(Instructions for the task)
Using the entries below, show all lines with the string "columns".

(Data extracts)
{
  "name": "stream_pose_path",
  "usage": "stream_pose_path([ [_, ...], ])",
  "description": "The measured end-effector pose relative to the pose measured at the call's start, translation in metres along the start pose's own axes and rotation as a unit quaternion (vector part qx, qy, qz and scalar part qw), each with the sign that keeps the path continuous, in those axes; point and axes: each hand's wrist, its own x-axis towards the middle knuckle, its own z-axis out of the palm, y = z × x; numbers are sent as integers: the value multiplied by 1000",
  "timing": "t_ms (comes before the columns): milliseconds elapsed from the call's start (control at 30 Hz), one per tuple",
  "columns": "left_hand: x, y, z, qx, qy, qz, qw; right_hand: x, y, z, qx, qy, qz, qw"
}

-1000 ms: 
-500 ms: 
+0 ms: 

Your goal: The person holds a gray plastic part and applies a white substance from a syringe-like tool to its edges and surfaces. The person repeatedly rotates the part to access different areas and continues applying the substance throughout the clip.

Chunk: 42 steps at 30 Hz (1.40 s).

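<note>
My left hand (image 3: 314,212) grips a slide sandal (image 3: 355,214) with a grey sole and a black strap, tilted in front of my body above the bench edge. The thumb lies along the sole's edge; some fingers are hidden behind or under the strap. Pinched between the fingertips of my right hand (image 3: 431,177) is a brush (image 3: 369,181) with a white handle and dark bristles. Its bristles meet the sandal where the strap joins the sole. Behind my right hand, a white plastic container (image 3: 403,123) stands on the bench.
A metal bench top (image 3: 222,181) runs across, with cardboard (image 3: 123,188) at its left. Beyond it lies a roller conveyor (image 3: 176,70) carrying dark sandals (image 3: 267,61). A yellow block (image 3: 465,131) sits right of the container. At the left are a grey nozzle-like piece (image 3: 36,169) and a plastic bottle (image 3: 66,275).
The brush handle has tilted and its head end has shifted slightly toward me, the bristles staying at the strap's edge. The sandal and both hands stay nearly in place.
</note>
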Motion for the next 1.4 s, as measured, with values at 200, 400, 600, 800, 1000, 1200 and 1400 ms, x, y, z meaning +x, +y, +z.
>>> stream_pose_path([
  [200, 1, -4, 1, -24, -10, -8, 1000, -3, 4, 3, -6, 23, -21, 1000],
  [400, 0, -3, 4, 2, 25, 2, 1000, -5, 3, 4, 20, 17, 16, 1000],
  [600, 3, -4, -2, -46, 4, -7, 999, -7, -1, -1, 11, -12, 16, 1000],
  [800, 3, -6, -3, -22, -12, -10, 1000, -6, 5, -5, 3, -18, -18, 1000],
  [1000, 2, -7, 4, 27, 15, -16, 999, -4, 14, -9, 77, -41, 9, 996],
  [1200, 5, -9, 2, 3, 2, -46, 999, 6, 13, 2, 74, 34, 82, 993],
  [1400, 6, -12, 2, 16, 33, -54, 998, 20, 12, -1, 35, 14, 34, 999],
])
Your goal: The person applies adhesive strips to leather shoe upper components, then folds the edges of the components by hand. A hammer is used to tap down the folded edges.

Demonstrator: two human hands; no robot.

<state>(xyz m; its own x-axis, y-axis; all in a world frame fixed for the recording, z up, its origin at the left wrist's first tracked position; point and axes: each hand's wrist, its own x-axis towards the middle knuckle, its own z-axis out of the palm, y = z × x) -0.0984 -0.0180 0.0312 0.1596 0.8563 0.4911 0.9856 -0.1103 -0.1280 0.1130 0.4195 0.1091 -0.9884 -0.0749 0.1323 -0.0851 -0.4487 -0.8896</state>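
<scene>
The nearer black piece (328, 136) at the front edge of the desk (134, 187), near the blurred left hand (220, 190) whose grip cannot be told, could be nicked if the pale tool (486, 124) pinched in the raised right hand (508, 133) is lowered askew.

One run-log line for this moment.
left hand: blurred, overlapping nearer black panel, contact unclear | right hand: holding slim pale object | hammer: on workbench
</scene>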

(Solution below)
  "timing": "t_ms (comes before the columns): milliseconds elapsed from the call's start (control at 30 Hz), one per tuple",
  "columns": "left_hand: x, y, z, qx, qy, qz, qw; right_hand: x, y, z, qx, qy, qz, qw"

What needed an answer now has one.